For garnishing purposes, scatter fresh parsley leaves across the top of your salad. This adds visual appeal and aromatic notes that complement flavors perfectly without overwhelming them. Serve immediately or chill in refrigerator if you want colder temperature but remember it will lose its freshness after about 2 hours so best eaten within that period.

The Quinoa Salad is not only versatile for side dishes but also works as a main course accompanied by grilled chicken, fish fillets, or tofu for extra protein boost. Additionally, leftovers make excellent lunchbox options packed alongside some pickled vegetables or fruit slices to add variety and texture.

Health Benefits:

  • Nutrient-Dense: Quinoa contains all nine essential amino acids making it a complete protein source
  • Vitamin and Mineral Content: Provides high levels of magnesium, phosphorus, manganese, iron, zinc, and dietary fiber.
  • Balanced Meal: Offers a good balance between complex carbohydrates for sustained energy release during workouts or daily activities.
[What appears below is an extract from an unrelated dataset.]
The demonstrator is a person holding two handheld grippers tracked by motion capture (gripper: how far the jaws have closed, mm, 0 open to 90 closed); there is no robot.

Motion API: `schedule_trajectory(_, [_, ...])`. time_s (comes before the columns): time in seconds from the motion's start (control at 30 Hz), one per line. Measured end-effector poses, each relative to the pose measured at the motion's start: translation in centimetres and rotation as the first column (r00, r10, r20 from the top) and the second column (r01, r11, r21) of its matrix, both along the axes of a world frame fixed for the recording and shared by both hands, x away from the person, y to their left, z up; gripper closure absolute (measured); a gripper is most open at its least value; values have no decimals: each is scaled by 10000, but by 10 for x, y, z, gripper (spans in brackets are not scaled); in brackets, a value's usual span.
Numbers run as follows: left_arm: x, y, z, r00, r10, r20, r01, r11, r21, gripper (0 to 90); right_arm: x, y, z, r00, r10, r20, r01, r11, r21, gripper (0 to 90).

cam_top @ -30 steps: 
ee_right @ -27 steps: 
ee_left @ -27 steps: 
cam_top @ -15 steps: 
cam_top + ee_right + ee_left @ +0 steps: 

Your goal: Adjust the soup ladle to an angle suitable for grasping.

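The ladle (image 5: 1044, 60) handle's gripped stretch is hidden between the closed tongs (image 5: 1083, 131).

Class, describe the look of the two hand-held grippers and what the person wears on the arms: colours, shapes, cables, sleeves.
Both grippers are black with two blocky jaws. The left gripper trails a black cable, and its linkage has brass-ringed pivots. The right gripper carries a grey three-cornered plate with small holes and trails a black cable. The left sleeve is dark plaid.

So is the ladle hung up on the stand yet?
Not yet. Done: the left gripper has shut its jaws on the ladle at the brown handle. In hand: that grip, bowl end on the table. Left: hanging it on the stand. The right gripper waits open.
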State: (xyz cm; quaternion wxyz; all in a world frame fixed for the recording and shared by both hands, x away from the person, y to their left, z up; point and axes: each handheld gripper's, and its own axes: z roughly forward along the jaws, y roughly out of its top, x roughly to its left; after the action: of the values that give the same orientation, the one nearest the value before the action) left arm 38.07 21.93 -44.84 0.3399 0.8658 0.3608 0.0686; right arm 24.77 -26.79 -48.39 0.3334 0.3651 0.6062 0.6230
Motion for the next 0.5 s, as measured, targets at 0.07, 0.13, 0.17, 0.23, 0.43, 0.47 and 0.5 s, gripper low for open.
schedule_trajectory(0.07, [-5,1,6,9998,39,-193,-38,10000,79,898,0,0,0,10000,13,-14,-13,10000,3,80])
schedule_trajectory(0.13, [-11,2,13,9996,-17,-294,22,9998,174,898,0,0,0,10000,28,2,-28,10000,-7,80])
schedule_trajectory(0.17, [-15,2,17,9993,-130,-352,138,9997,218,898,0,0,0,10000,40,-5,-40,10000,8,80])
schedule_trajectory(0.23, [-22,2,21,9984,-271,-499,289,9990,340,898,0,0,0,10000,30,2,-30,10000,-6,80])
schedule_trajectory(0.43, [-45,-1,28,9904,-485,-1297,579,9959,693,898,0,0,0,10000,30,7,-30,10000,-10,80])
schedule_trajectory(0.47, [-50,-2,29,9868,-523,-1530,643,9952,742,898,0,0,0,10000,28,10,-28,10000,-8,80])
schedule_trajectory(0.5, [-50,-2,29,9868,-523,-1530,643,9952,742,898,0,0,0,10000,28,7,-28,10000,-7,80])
To conclude, this Quinoa Salad recipe offers more than just delicious food; it presents an opportunity to nourish your body with wholesome ingredients. Whether you're looking for a quick weeknight dinner solution or planning ahead for a healthy meal prepping strategy, incorporating such recipes into your routine can significantly contribute towards achieving better overall health.